# [Exercise requirements]
Type out the listing below exactly. Pictures stay out of it.

━━━━━━

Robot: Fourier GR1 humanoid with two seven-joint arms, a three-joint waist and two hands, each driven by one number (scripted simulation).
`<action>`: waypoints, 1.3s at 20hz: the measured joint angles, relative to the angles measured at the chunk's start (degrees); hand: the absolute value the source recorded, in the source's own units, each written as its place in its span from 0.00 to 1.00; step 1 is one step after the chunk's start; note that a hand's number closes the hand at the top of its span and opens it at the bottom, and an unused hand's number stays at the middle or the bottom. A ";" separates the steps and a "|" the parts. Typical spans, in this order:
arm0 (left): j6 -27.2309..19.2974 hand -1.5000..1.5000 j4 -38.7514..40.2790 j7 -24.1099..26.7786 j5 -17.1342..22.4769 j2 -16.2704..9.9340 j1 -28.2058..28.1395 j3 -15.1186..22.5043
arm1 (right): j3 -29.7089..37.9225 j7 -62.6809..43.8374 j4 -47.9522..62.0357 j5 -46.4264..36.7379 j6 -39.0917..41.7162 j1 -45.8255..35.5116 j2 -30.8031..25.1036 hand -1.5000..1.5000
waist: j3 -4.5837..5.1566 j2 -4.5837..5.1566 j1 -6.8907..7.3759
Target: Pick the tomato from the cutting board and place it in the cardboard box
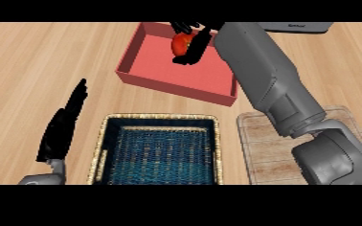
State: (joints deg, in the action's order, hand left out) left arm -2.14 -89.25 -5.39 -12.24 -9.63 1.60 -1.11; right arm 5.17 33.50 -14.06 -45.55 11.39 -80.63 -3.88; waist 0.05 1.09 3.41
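Tomato (182,43) in right hand (194,48) above box (176,84); orientation unclear.

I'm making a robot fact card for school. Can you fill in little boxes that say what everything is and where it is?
tomato: red, held by the right hand, over the box's far side
right hand: fingers curled round the tomato
red box: open top, on the wooden counter
cutting board: at the right, under the right forearm
basket: woven, in front of the box
left hand: open, resting at the left
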 measured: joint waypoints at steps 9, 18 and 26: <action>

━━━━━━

# [Output of the exercise]
Robot: Fourier GR1 humanoid with two seven-joint arms, a three-joint waist and two hands, each driven by one number (scripted simulation).
`<action>`: waypoints, 1.3s at 20hz: the measured joint angles, relative to the angles measured at the chunk's start (degrees); hand: the absolute value the source recorded, in the source's own units, each written as its place in its span from 0.00 to 1.00; step 1 is one step after the chunk's start; note that a hand's number closes the hand at the top of its span and opens it at the bottom, and an unused hand's number stays at the middle or the bottom. A ";" separates the steps and a "|" the parts. Typical spans, in this order:
arm0 (left): j6 -27.2309..19.2974 hand -1.5000..1.5000 j4 -38.7514..40.2790 j7 -24.1099..26.7786 j5 -17.1342..22.4769 j2 -16.2704..9.9340 j1 -28.2058..28.1395 j3 -15.1186..22.5043
arm1 (right): j3 -29.7089..37.9225 j7 -62.6809..43.8374 j4 -47.9522..62.0357 j5 -46.4264..36.7379 j6 -39.0917..41.7162 j1 -45.8255..35.5116 j2 -30.8031..25.1036 hand -1.5000..1.5000
waist: j3 -4.5837..5.1566 j2 -4.5837..5.1566 j1 -6.8907..7.3759
Target: Pick the tomato from the cutting board and place it in the cardboard box
State: (joints deg, in the action's order, hand left out) left arm -2.14 -89.25 -5.39 -12.24 -9.63 1.60 -1.11; right arm 5.17 33.50 -14.06 -45.55 11.39 -80.63 -3.88; waist 0.05 1.09 3.41
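Tomato (182,43) in right hand (194,48) above box (176,84); orientation unclear.

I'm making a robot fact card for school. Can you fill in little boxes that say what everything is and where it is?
tomato: red, held by the right hand, over the box's far side
right hand: fingers curled round the tomato
red box: open top, on the wooden counter
cutting board: at the right, under the right forearm
basket: woven, in front of the box
left hand: open, resting at the left
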 measured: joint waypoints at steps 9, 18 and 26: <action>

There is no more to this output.